De l'eau potable pour les réfugiés de guerre à Bamako

Une association malienne chapeaute un projet d'adduction d'eau dans un quartier de Bamako mal desservi par le réseau public et particulièrement touché par l'afflux de réfugiés dû au conflit au nord du pays.
Eau et Environnement du Sahel

Humanitaire et Développement

Lieu
Bamako, Mali

Parrain
Clément Petit

Dotation
40 000 € au Comité du 10/12/2013

Porteur du projet

Eau et Environnement du Sahel (EDS)

L'amélioration de l'accès à l'eau et à l'assainissement a été un des enjeux majeurs des Objectifs du millénaire pour le développement (OMD). Elle demeure une priorité au Mali où le conflit a entrainé un afflux massif de réfugiés des régions du nord vers la capitale, rendant la situation en matière d'alimentation en eau encore plus problématique. À l'occasion de sa visite en France au printemps 2013, le ministre malien de l'Eau et de l'Énergie a souligné l'importance de la problématique de l'accès à l'eau dans certains quartiers périphériques de Bamako non ou mal desservis par le réseau de la Somagep (Société malienne de gestion de l'eau potable). Une usine de traitement d'eau est en cours de réalisation (projet de Kabala), mais elle ne sera pas opérationnelle avant plusieurs années.

Dans ce contexte, la Fondation a signé un protocole d'accord avec le ministère malien de l'Énergie et de l'Hydraulique définissant un appui à la Direction Nationale de l'hydraulique (DNH). Il comprend à la fois du conseil et de l'expertise dans l'élaboration de projets d'adduction d'eau potable, la formation des cadres et personnels de la DNH pour une meilleure maîtrise technique et la recherche de financements innovants auprès des bailleurs de fonds.

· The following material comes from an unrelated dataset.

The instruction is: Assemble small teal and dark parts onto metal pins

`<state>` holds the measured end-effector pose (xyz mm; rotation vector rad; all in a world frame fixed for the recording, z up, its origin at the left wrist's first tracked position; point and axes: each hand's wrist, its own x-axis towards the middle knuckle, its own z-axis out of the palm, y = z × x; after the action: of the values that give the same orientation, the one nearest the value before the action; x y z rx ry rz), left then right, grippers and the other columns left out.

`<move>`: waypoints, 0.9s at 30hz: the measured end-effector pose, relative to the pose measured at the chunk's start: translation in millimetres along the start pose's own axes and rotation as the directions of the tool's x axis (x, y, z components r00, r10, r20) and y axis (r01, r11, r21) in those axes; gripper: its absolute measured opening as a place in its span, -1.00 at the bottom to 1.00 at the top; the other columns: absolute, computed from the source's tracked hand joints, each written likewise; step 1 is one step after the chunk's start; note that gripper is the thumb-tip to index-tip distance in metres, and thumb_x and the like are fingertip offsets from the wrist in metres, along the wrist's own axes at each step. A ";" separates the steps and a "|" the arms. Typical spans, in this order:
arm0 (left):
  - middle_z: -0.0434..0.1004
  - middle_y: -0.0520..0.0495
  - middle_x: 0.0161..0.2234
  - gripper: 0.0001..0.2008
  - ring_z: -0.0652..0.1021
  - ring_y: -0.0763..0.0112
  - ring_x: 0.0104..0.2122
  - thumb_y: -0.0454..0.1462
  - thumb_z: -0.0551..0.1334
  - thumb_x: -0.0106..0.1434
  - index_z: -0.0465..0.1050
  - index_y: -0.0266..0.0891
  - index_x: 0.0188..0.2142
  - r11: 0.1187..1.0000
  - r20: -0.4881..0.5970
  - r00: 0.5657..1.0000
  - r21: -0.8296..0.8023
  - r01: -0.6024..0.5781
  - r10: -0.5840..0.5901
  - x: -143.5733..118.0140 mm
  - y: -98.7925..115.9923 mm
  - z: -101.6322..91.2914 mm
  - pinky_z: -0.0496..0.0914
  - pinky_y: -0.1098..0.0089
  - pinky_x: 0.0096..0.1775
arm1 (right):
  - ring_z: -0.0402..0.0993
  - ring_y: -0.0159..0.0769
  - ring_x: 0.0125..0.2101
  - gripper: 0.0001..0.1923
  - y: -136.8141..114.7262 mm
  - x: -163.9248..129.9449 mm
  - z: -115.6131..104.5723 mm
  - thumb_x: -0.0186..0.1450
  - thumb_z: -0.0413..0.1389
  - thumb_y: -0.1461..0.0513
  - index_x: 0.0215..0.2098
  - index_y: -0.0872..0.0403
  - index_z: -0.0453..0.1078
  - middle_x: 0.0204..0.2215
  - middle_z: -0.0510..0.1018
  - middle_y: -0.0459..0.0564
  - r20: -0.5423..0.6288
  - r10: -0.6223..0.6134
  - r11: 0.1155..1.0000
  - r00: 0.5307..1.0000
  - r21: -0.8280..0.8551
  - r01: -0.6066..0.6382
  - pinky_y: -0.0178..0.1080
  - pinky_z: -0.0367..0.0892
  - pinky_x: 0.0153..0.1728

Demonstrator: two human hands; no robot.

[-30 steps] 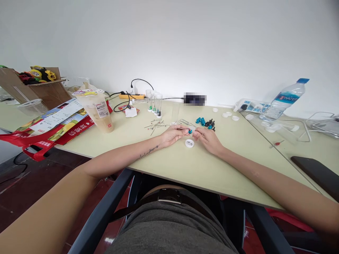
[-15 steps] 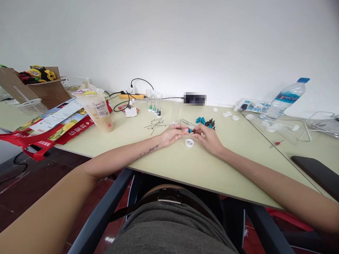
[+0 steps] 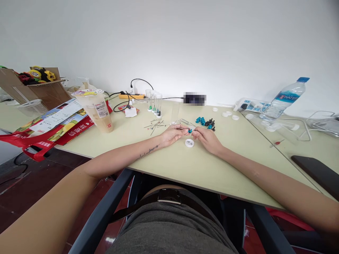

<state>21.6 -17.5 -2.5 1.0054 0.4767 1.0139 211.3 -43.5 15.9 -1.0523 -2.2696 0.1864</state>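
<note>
White cap (image 3: 189,143) on the worktop (image 3: 172,162), just before both hands; left hand (image 3: 173,134) and right hand (image 3: 208,138), fingers pinched on a teal bead (image 3: 190,131) between them; beyond, loose beads (image 3: 205,122) and vials (image 3: 155,102).

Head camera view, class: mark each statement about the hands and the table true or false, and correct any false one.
1. The left hand and right hand meet at a small blue bead. True.
2. A white cap lies on the table just below the hands. True.
3. The water bottle stands at the table's left end. False: it is at the right.
4. The drink cup lies tipped over. False: it stands upright.
</note>
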 end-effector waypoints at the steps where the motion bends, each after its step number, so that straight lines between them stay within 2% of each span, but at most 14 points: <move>1: 0.51 -0.06 -0.41 -0.82 0.50 0.54 -0.38 -0.45 0.34 -0.06 0.48 -0.39 -0.39 1.000 -0.004 1.000 -0.002 0.001 -0.001 -0.2 0.0 -0.1 0.28 0.34 -0.04 | 0.35 -0.33 -0.49 -0.69 0.1 0.1 0.2 0.33 -0.14 0.06 -0.38 0.06 0.29 -0.49 0.47 -0.05 -0.020 -0.003 1.000 1.000 -0.003 0.003 -0.29 0.18 -0.44; 4: 0.50 -0.05 -0.43 -0.83 0.50 0.55 -0.38 -0.45 0.34 -0.06 0.48 -0.39 -0.40 1.000 -0.015 1.000 -0.011 0.000 0.000 -1.0 0.4 0.3 0.28 0.35 -0.04 | 0.35 -0.31 -0.46 -0.74 0.5 0.3 0.2 0.29 -0.05 0.05 -0.30 0.07 0.28 -0.44 0.48 -0.04 -0.073 0.006 1.000 0.997 -0.016 -0.007 -0.29 0.18 -0.43; 9: 0.51 -0.06 -0.42 -0.82 0.50 0.54 -0.38 -0.45 0.34 -0.06 0.47 -0.40 -0.38 1.000 0.006 1.000 0.011 -0.004 0.004 -1.1 1.0 1.3 0.27 0.33 -0.03 | 0.35 -0.34 -0.50 -0.61 0.0 0.0 -1.0 0.35 -0.20 0.06 -0.44 0.07 0.29 -0.55 0.46 -0.06 0.027 0.005 1.000 1.000 0.016 -0.006 -0.29 0.18 -0.43; 13: 0.51 -0.02 -0.44 -0.82 0.51 0.55 -0.39 -0.44 0.35 -0.08 0.47 -0.38 -0.40 1.000 -0.007 1.000 -0.003 -0.004 0.004 -0.2 0.6 0.6 0.29 0.35 -0.03 | 0.36 -0.31 -0.45 -0.72 -0.2 0.1 -0.6 0.28 -0.04 0.03 -0.30 0.06 0.29 -0.45 0.48 -0.05 -0.075 0.008 1.000 0.997 -0.007 -0.009 -0.29 0.19 -0.43; 18: 0.52 -0.03 -0.43 -0.81 0.50 0.55 -0.40 -0.43 0.35 -0.07 0.47 -0.38 -0.39 1.000 0.006 1.000 0.019 -0.004 0.003 -0.8 1.1 1.4 0.29 0.35 -0.04 | 0.36 -0.32 -0.50 -0.63 -0.1 0.1 -0.9 0.34 -0.17 0.05 -0.45 0.06 0.29 -0.55 0.46 -0.06 0.013 0.010 1.000 1.000 0.024 -0.010 -0.27 0.20 -0.43; 23: 0.51 -0.02 -0.45 -0.79 0.49 0.54 -0.39 -0.41 0.38 -0.12 0.47 -0.37 -0.41 1.000 -0.011 1.000 0.001 0.001 -0.001 0.3 0.6 0.2 0.28 0.34 -0.05 | 0.37 -0.28 -0.44 -0.72 1.4 0.5 0.9 0.26 -0.03 0.02 -0.29 0.05 0.29 -0.45 0.48 -0.03 -0.084 0.001 1.000 0.996 0.025 0.001 -0.26 0.21 -0.43; 27: 0.50 -0.02 -0.45 -0.82 0.49 0.55 -0.39 -0.41 0.36 -0.09 0.47 -0.37 -0.43 1.000 0.001 1.000 0.004 -0.011 0.011 -0.6 0.7 1.0 0.27 0.33 -0.04 | 0.34 -0.31 -0.49 -0.67 0.3 0.2 -0.5 0.29 -0.08 0.00 -0.44 0.05 0.26 -0.52 0.45 -0.06 -0.042 0.022 1.000 0.999 -0.003 -0.022 -0.28 0.17 -0.46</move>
<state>21.7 -18.3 -1.4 1.0134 0.4728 1.0226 211.6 -43.1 16.3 -1.0739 -2.2222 0.1682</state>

Un projet majeur pour une cause majeure

Cet appui porte notamment sur un projet reconnu comme prioritaire pour l'accès à l'eau en périphérie de Bamako : la réhabilitation d'un forage dans le quartier de Banconi Dianguinebougou qui connait un déficit chronique d'alimentation en eau potable. Actuellement équipé d'une unique pompe à main, il doit être transformé en adduction d'eau sommaire (AES) avec la mise en place d'une pompe électrique, la réalisation d'un réservoir pour stocker l'eau et d'un réseau de sept bornes-fontaines pour la distribuer. Le projet inclut la construction de l'AES et sa mise en route ainsi que la formation des gestionnaires des bornes-fontaines.

Une mission de terrain effectuée mi 2013 par la Fondation ainsi que des échanges techniques avec la DNH ont permis de valider le projet, ses choix techniques et son montage financier. Sa mise en œuvre est supervisée par EDS (Énergie, Eau et Environnement du Sahel), une association malienne porteuse de projets d'accès à l'eau et de préservation de l'environnement au Mali et dans les pays du Sahel. Les réalisations sont confiées à l'entreprise locale Seeba, sous le contrôle d'EDS et de la Fondation. Ce montage a déjà été mis en œuvre avec succès pour la réhabilitation de l'AES de Sikoro Farada en 2013.